[Ocfs2-devel] [PATCH 1/1] ocfs2/dlm: resend deref to new master if recovery occures

Mon May 24 12:48:04 PDT 2010

thanks for doing this patch. I have a little comment, wondering if there 
could be a window where node B sent the lock info to node C as part of 
recovery and removed flag DLM_LOCK_RES_RECOVERING while dlm_thread was 
still purging it. In that case dlm_thread will still continue to remove 
it from hash list.

Also, this patch puts dlm_thread to sleep ... may be it's ok, but 
wondering if we can avoid that.

delay deref message if DLM_LOCK_RES_RECOVERING is set (which means 
recovery got to the lockres before dlm_thread could), move the lockres 
to the end of the purgelist and retry later.

do not inform recovery master if DLM_LOCK_RES_DROPPING_REF is set (which 
means dlm_thread got to the lockres before recovery). So in the case you 
described, node C will not know about node B dropping the dereference 
and node B will just go ahead and remove it from hash list and free it.

Wengang Wang wrote:
> When purge a lockres, we unhash the lockres ignore the result of deref request
> and ignore the lockres state.
> There is a problem that rarely happen. It can happen when recovery take places.
> Say node A is the master of the lockres with node B wants to deref and there is
> a node C. If things happen in the following order, the bug is triggered.
>
> 1) node B send DEREF to node A for lockres A and waiting for result.
> 2) node A crashed, node C become the recovery master.
> 3) node C mastered lockres A with node B has a ref on it.
> 4) node B goes to unhashes the lockres A with a ref on node C.
>  
> After step 4), if a umount comes on node C, it will hang at migrate lockres A 
> since node B has a ref on it.
>
> The fix is that we check if recovery happened on lockres A after sending DEREF
> request.
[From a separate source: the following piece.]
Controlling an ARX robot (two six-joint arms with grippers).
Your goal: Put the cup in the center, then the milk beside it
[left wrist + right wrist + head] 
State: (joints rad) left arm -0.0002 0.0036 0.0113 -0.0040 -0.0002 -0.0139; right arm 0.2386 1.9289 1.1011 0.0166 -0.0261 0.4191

If that happened, we keep lockres A in hash and in purge list for
> another try to send DEREF to the new master(node C). So that node C can clear
> the incorrect refbit.
>
> Signed-off-by: Wengang Wang <wen.gang.wang at oracle.com>
> ---
>  fs/ocfs2/dlm/dlmthread.c |   44 +++++++++++++++++++++++++++++++++++++++-----
>  1 files changed, 39 insertions(+), 5 deletions(-)
>
> diff --git a/fs/ocfs2/dlm/dlmthread.c b/fs/ocfs2/dlm/dlmthread.c
> index d4f73ca..946ff1a 100644
> --- a/fs/ocfs2/dlm/dlmthread.c
> +++ b/fs/ocfs2/dlm/dlmthread.c
> @@ -158,6 +158,8 @@ static int dlm_purge_lockres(struct dlm_ctxt *dlm,
>  	int master;
>  	int ret = 0;
>  
> +	assert_spin_locked(&dlm->spinlock);
> +
>  	spin_lock(&res->spinlock);
>  	if (!__dlm_lockres_unused(res)) {
>  		mlog(0, "%s:%.*s: tried to purge but not unused\n",
> @@ -211,18 +213,30 @@ static int dlm_purge_lockres(struct dlm_ctxt *dlm,
>  	}
>  
>  	spin_lock(&res->spinlock);
> +	/*
> +	 * we dropped dlm->spinlock and res->spinlock when sending the DEREF
> +	 * request, there is a chance that a recovery happend on this lockres.
> +	 * in that case, we have to DEREF to the new master when recovery
> +	 * finished. otherwise, there can be an incorrect ref on the lockres
> +	 * on the new master  on behalf of this node.
> +	 */
> +	if (unlikely(res->state & DLM_LOCK_RES_RECOVERING)) {
> +		spin_unlock(&res->spinlock);
> +		return -EAGAIN;
> +	}
> +
>  	if (!list_empty(&res->purge)) {
>  		mlog(0, "removing lockres %.*s:%p from purgelist, "
>  		     "master = %d\n", res->lockname.len, res->lockname.name,
>  		     res, master);
>  		list_del_init(&res->purge);
> -		spin_unlock(&res->spinlock);
> +		/* not the last ref */
>  		dlm_lockres_put(res);
>  		dlm->purge_count--;
> -	} else
> -		spin_unlock(&res->spinlock);
> +	}
>  
>  	__dlm_unhash_lockres(res);
> +	spin_unlock(&res->spinlock);
>  
>  	/* lockres is not in the hash now.  drop the flag and wake up
>  	 * any processes waiting in dlm_get_lock_resource. */
> @@ -241,6 +255,9 @@ static void dlm_run_purge_list(struct dlm_ctxt *dlm,
>  	unsigned int run_max, unused;
>  	unsigned long purge_jiffies;
>  	struct dlm_lock_resource *lockres;
> +	int ret;
> +
> +#define DLM_WAIT_RECOVERY_FINISH_MS 500
>  
>  	spin_lock(&dlm->spinlock);
>  	run_max = dlm->purge_count;
> @@ -280,8 +297,25 @@ static void dlm_run_purge_list(struct dlm_ctxt *dlm,
>  
>  		/* This may drop and reacquire the dlm spinlock if it
>  		 * has to do migration. */
> -		if (dlm_purge_lockres(dlm, lockres))
> -			BUG();
> +		ret = dlm_purge_lockres(dlm, lockres);
> +		if (ret) {
> +			if (ret == -EAGAIN) {
> +				/*
> +				 * recovery occured on this lockres. try to
> +				 * DEREF to the new master.
> +				 */
> +				dlm_lockres_put(lockres);
> +				spin_unlock(&dlm->spinlock);
> +				mlog(ML_ERROR, "retry to purge %.*s after %d"
> +				     "ms\n", lockres->lockname.len,
> +				     lockres->lockname.name,
> +				     DLM_WAIT_RECOVERY_FINISH_MS);
> +				msleep(DLM_WAIT_RECOVERY_FINISH_MS);
> +				spin_lock(&dlm->spinlock);
> +				continue;
> +			} else
> +				BUG();
> +		}
>  
>  		dlm_lockres_put(lockres);
>  
>